Give back, word for word, the lines in the listing below from the one holding "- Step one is" down to the one holding "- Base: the", both ends included.

» **Data for this task**:
BEGIN
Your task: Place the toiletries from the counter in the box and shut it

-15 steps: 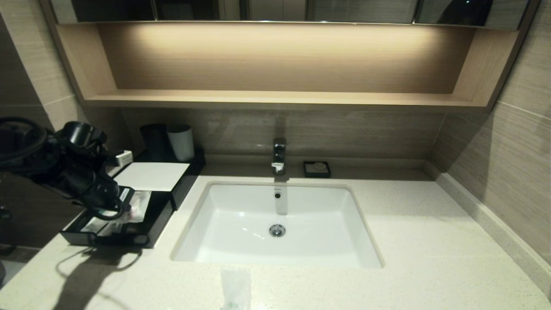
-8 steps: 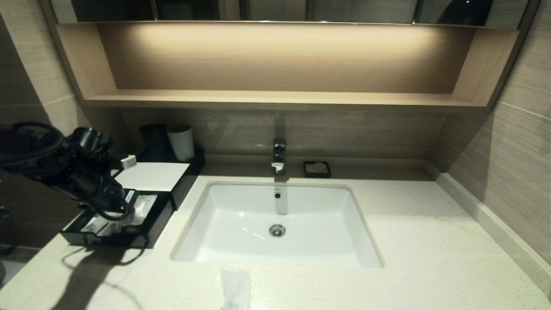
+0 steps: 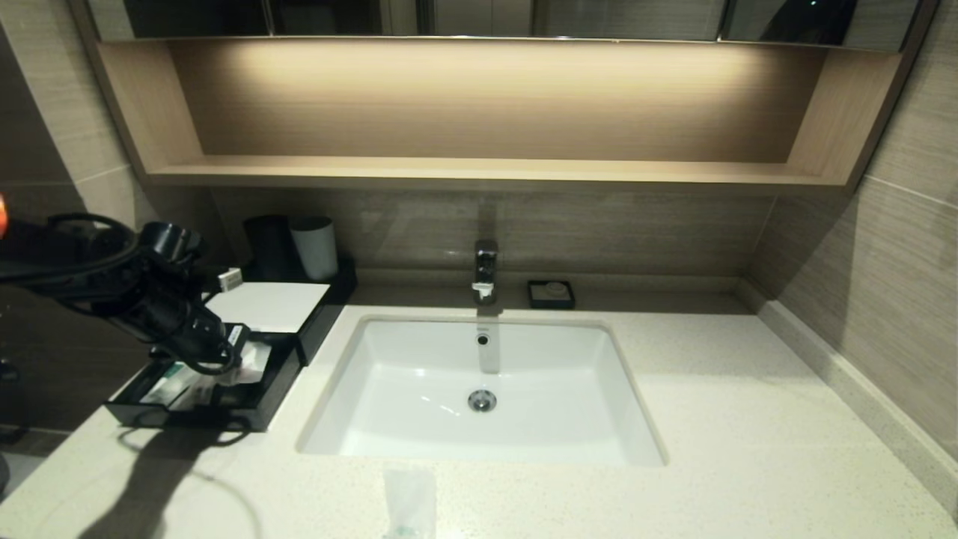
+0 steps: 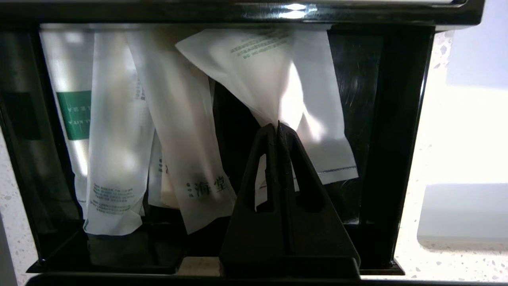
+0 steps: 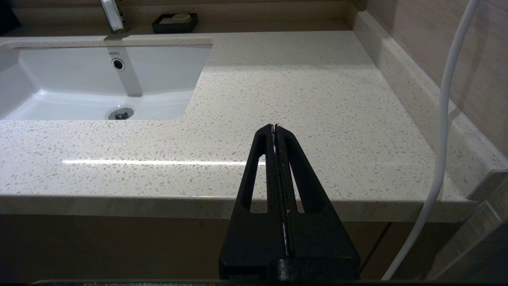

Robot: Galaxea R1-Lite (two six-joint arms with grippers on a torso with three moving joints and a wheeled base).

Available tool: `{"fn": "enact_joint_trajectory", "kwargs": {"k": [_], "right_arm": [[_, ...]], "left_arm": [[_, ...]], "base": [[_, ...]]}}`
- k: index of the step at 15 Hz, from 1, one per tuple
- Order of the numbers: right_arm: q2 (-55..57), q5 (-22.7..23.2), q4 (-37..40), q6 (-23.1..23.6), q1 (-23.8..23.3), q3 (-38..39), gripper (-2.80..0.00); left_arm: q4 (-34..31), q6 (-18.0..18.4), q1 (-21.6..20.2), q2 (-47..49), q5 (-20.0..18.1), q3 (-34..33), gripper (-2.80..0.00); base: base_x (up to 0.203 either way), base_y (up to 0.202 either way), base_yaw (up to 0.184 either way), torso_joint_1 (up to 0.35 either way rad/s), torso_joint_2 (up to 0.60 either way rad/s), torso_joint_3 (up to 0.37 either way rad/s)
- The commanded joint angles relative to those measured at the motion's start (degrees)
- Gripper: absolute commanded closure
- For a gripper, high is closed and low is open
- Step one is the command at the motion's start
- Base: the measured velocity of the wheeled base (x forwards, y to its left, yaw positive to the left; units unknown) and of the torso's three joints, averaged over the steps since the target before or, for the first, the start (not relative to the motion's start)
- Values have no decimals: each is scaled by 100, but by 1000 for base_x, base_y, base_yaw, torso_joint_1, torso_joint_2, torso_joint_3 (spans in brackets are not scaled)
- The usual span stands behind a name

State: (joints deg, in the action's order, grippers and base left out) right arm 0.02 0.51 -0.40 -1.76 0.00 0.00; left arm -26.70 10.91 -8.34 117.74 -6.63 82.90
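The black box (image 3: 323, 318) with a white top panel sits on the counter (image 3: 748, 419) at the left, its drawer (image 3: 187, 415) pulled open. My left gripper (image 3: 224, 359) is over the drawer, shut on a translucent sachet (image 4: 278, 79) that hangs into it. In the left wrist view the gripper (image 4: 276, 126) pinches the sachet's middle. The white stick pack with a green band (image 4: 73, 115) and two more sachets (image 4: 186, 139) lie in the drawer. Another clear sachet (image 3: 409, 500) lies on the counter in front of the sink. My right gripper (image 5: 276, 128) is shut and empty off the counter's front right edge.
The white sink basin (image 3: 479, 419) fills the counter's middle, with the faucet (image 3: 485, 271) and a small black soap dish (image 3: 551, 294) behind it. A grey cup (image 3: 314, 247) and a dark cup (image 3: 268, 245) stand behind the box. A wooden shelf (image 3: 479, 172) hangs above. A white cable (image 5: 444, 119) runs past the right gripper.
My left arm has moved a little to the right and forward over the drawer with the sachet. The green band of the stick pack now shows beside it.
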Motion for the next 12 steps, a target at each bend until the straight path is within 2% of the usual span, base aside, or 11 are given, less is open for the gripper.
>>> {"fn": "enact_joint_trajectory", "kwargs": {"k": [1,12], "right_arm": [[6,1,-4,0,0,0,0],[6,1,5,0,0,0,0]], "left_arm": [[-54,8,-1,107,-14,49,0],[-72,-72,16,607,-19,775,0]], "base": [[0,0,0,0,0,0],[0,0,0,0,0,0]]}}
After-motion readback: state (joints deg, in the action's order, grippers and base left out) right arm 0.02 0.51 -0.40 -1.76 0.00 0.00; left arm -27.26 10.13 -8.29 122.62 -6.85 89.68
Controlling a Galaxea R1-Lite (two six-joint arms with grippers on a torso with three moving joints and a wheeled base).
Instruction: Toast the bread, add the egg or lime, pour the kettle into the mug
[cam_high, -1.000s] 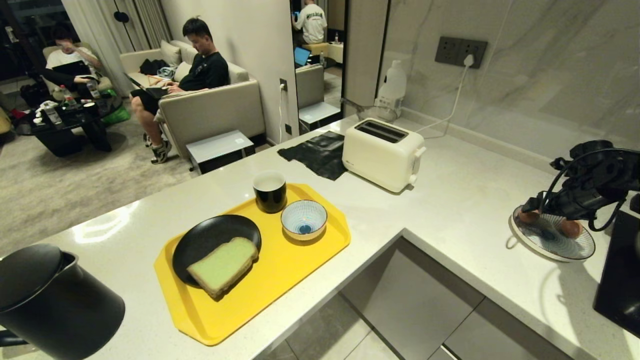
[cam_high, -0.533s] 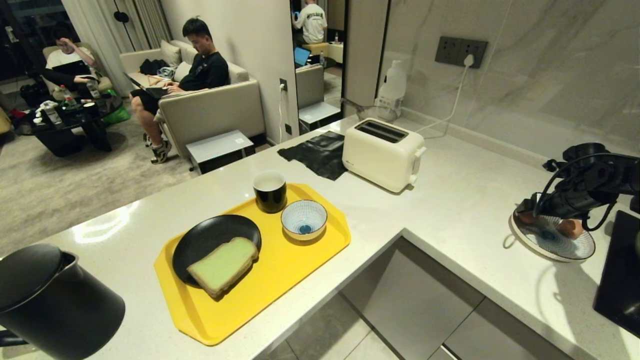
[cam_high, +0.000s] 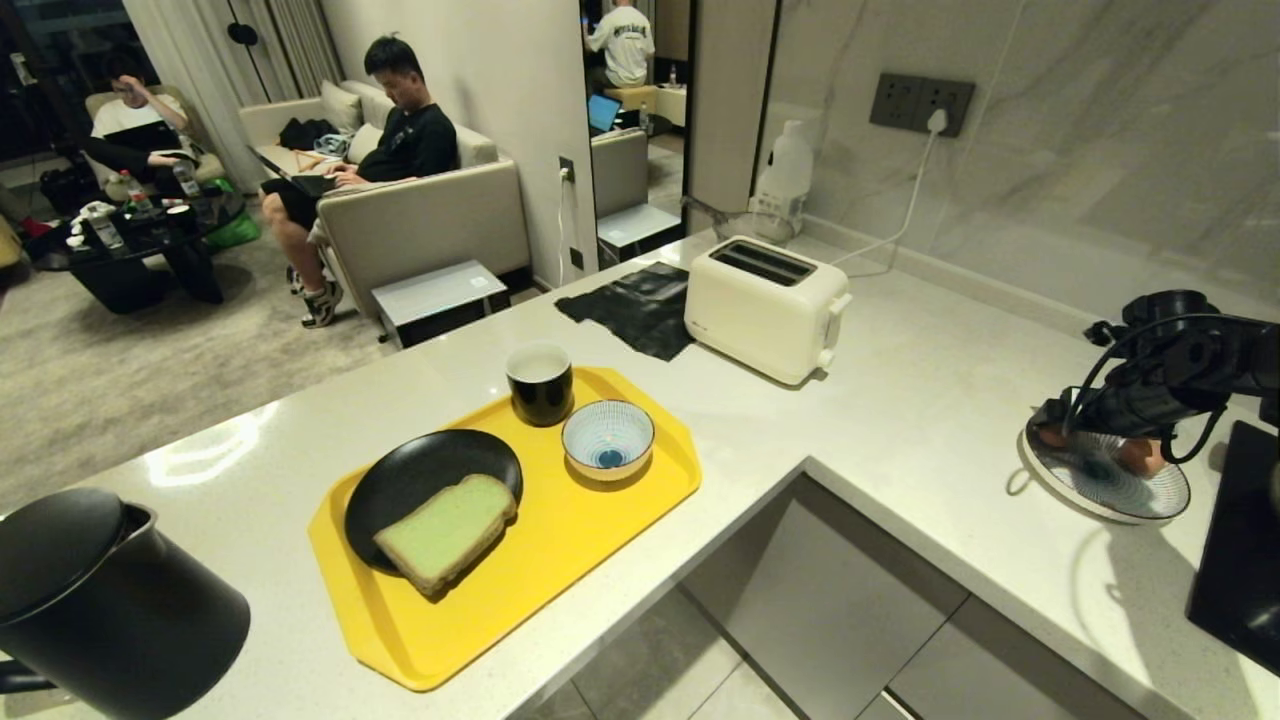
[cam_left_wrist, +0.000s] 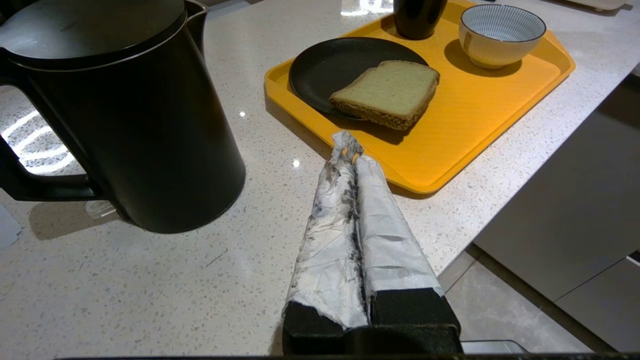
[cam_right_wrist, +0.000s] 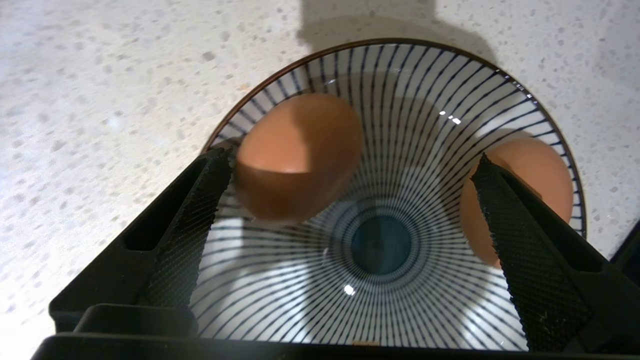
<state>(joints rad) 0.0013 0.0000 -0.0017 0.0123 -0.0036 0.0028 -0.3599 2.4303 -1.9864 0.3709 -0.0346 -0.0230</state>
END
» **Output**:
- Step one is the command at the motion's start
- Base: the measured velocity of the wheeled base (x forwards, y to its left, yaw positive to the left; units unknown) and of the torso's three joints, averaged over the steps since the target before or, for the first, the start (not relative to the motion's start)

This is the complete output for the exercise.